Erstellt am: 29. 9. 2012 - 15:31 Uhr
Ungeliebte Erstsemestler
Auch in Berlin ist Semesterbeginn. Und wen wundert’s: Es kommen wieder einmal mehr Studenten als im Vorjahr. Der Grund sind die doppelten Abi-Jahrgänge, das Aussetzen der Wehrpflicht und natürlich der trotz Überfüllung gute Ruf der Berliner Unis und die Attraktivität der Stadt.
Aus dem Leben der Lo-Fi-Boheme
Geschichten aus Berlin von Christiane Rösinger
Deutschlands Hochschulen sind sehr attraktiv für Studenten aus aller Welt - 250.000 sind es dieses Jahr, mittlerweile ist jeder siebte Erstsemestler aus dem Ausland, die meisten davon gehen nach Berlin oder Bremen. "Studienplatzklau durch Studierende aus dem Ausland" ist hier aber kein Thema, die vielen ausländischen Studenten vermitteln das Gefühl der Internationalität an den Unis und außerdem wollen viele deutsche Studenten auch für ein oder zwei Semester ins Ausland gehen.
CC flickr.com/kensbrown/
Eher fühlen sich die einheimischen Berliner von den vielen Zugezogenen deutschen "Erstis" (Erstsemester) verdrängt, denn viele Berliner Studienanfänger müssen nach Potsdam oder Frankfurt/Oder ausweichen, weil sie keinen Platz in Berlin bekommen, weil ihr Notendurchschnitt für den NC - den numerus clausus - nicht ausreicht. Und dann bekommen die Neuankömmlinge auch noch ein Begrüßungsgeld und die Berliner nicht! Da wird dann schon einmal eine Quote für Berliner gefordert.

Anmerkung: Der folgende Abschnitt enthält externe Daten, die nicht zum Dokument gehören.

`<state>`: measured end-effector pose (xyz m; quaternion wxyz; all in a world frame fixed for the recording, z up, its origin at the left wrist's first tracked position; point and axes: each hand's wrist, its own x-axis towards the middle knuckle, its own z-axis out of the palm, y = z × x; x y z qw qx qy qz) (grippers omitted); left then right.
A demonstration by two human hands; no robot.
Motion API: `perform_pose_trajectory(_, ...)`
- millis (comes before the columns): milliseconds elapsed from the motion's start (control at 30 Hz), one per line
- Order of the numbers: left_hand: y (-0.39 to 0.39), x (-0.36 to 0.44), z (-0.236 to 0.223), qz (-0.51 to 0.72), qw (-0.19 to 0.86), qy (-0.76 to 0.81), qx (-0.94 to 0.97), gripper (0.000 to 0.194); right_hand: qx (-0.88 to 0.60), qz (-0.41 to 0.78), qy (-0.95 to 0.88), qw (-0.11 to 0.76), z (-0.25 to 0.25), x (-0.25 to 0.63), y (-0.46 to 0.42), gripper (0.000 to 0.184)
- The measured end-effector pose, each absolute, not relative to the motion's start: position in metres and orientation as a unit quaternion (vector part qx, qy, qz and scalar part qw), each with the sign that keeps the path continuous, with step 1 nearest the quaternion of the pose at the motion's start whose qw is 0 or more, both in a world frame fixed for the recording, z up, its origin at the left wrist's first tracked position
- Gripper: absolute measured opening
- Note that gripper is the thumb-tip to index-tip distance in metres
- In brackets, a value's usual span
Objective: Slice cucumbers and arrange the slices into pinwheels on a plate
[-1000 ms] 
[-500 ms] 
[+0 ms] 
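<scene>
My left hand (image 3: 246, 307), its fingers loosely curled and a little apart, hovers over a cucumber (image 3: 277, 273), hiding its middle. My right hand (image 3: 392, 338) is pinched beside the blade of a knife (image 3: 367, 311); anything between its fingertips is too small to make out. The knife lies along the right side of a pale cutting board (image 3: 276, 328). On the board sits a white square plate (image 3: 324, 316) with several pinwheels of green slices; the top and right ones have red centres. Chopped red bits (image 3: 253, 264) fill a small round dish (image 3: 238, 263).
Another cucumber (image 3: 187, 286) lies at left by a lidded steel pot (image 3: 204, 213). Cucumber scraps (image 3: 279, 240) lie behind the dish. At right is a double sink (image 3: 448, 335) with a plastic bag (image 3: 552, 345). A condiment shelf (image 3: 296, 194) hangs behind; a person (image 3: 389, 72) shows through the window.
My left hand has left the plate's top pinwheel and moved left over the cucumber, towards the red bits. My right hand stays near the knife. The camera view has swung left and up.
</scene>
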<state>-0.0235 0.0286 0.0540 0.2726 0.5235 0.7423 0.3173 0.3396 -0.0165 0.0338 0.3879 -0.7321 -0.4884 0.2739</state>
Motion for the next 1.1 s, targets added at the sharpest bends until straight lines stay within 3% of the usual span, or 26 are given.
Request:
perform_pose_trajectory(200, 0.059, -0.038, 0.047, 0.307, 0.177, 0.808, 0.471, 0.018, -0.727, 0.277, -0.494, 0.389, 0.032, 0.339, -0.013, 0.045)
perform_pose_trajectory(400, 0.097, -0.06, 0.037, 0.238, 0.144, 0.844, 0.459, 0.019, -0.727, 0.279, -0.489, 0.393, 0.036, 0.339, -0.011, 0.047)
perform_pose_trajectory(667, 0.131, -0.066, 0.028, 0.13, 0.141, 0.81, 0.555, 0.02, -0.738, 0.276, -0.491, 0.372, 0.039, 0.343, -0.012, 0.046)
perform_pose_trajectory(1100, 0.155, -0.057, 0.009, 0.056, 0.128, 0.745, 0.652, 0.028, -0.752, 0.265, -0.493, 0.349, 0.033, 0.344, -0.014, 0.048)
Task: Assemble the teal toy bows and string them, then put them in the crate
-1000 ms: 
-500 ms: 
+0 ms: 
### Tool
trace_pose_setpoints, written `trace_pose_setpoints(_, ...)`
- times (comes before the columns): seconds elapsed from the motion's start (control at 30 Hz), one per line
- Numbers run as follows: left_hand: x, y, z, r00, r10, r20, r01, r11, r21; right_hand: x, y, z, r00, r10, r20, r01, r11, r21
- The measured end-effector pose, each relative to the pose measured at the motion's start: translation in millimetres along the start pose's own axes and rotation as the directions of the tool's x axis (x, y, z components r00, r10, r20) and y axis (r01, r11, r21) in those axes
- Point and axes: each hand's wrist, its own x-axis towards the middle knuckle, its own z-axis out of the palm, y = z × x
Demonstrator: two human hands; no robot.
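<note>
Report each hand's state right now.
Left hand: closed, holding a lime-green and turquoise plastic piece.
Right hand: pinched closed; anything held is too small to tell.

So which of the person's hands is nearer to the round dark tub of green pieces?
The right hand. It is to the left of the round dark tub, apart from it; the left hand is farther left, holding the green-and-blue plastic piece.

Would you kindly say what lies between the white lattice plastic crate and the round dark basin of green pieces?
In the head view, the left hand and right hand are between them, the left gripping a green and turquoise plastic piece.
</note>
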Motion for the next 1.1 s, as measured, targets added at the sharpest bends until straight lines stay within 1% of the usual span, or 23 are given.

Sowieso, wer in Berlin aufgewachsen ist, ist hier in der Minderzahl und gibt sich gerne genervt von all den Landeiern und Provinzkindern die da ankommen, mit glänzenden Augen durch die Stadt stolpern, die Bars und Cafes bevölkern und an den Nebentischen laut und begeistert langweilige Erlebnisse aus ihrer ersten WG kund tun und sich plötzlich erwachsen und verwegen fühlen, weil die Eltern weit weg sind
CC flickr.com/bertogg/
Der Ersti-Hass grassiert vor allem bei den älteren Studenten. Die sprichwörtlichen "älteren Semester", deren Unizeit schon Jahre oder Jahrzehnte zurück liegt, haben da noch mehr Verständnis für die jungen Neuberliner. Haben wir nicht alle mal als Touristen oder Erstsemester hier angefangen? Und die ärgsten Streber und Langweiler ziehen eh nicht nach Berlin, weil sie Angst haben, das Nachtleben und Freizeitangebot hält sie vom Studieren ab. Andere schreiben sich nur so pro forma für die wenigen NC-freien Fächer wie evangelische Theologie, Latein Lehramt oder prähistorische Archäologie ein, versuchen es dann als Quereinsteiger oder machen erst mal ein Praktikumsemester im Berghain, Kater Holzig, Ritter Butzke oder einer anderen Berliner Institution.